- **Task to complete**:
Reproduce only what lies between the first line of the material below and the line containing "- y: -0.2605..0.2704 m", with both of those lines included and every line kept exact.

---------------

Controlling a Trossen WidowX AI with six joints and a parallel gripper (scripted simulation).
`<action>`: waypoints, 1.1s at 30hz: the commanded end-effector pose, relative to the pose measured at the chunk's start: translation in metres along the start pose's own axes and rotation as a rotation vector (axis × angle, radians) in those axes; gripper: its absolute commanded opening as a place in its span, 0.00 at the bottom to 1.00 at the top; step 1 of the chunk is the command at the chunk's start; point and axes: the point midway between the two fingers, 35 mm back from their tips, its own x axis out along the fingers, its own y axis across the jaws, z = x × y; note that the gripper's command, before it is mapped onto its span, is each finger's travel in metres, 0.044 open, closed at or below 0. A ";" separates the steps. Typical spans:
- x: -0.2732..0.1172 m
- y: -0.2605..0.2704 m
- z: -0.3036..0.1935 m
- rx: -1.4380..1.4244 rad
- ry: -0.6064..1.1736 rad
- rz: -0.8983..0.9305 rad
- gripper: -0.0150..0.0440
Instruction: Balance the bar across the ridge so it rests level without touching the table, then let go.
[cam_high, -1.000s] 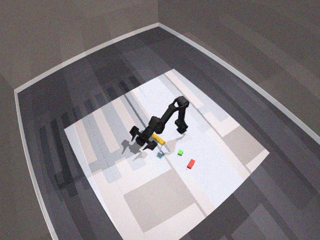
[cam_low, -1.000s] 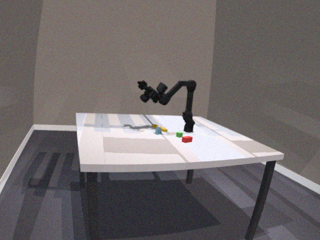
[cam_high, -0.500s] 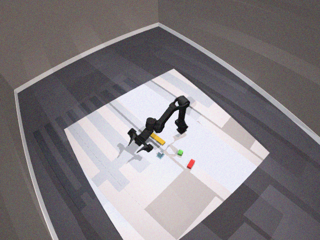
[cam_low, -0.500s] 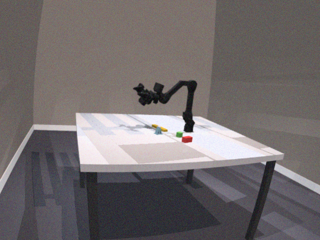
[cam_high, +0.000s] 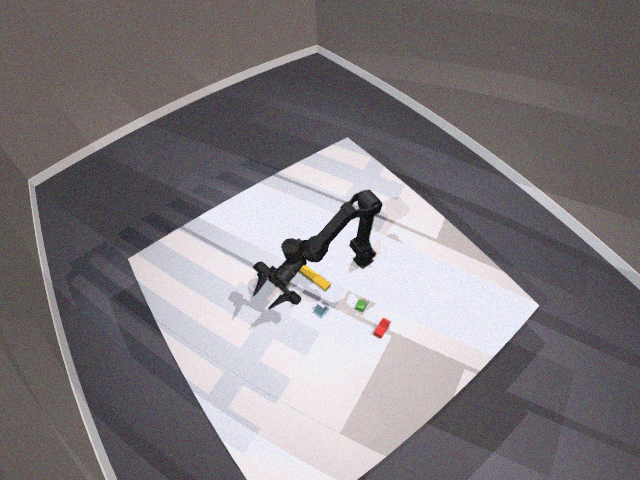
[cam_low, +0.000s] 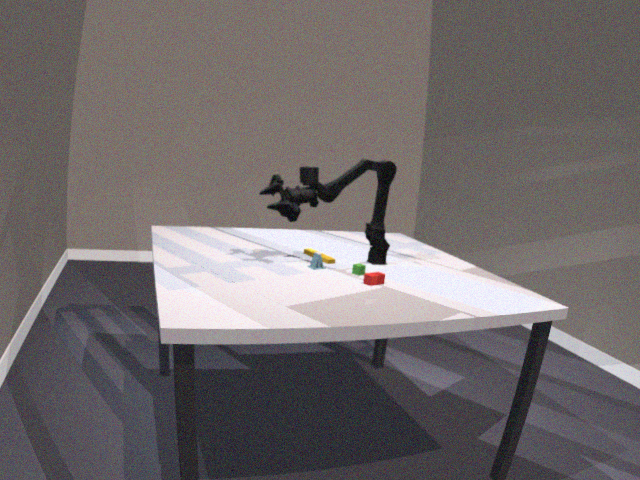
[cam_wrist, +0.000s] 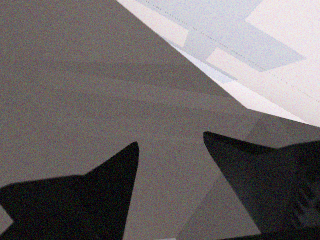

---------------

- **Exercise answer**:
Controlling a Trossen WidowX AI with six joints and a parallel gripper (scripted simulation).
`<action>`: waypoints, 1.1s at 30hz: the commanded end-effector pose, relative to the pose measured at the chunk's start: translation in metres along the start pose's own axes and rotation as a rotation vector (axis × angle, radians) in those axes; gripper: its absolute commanded opening as a place in its span, 0.00 at the bottom to 1.00 at the top; step 1 of the chunk is the command at the chunk's start; point and axes: the point midway between the two fingers, 35 mm back from their tips, its own x axis out along the fingers, its own y axis across the jaws, z = x × y; note that the gripper's command, before it is mapped onto its span, is each finger's travel in metres, 0.044 open, closed at or below 0. A ";" separates the steps. Typical spans:
- x: -0.2732..0.1172 m
- y: -0.2605..0.2704 m

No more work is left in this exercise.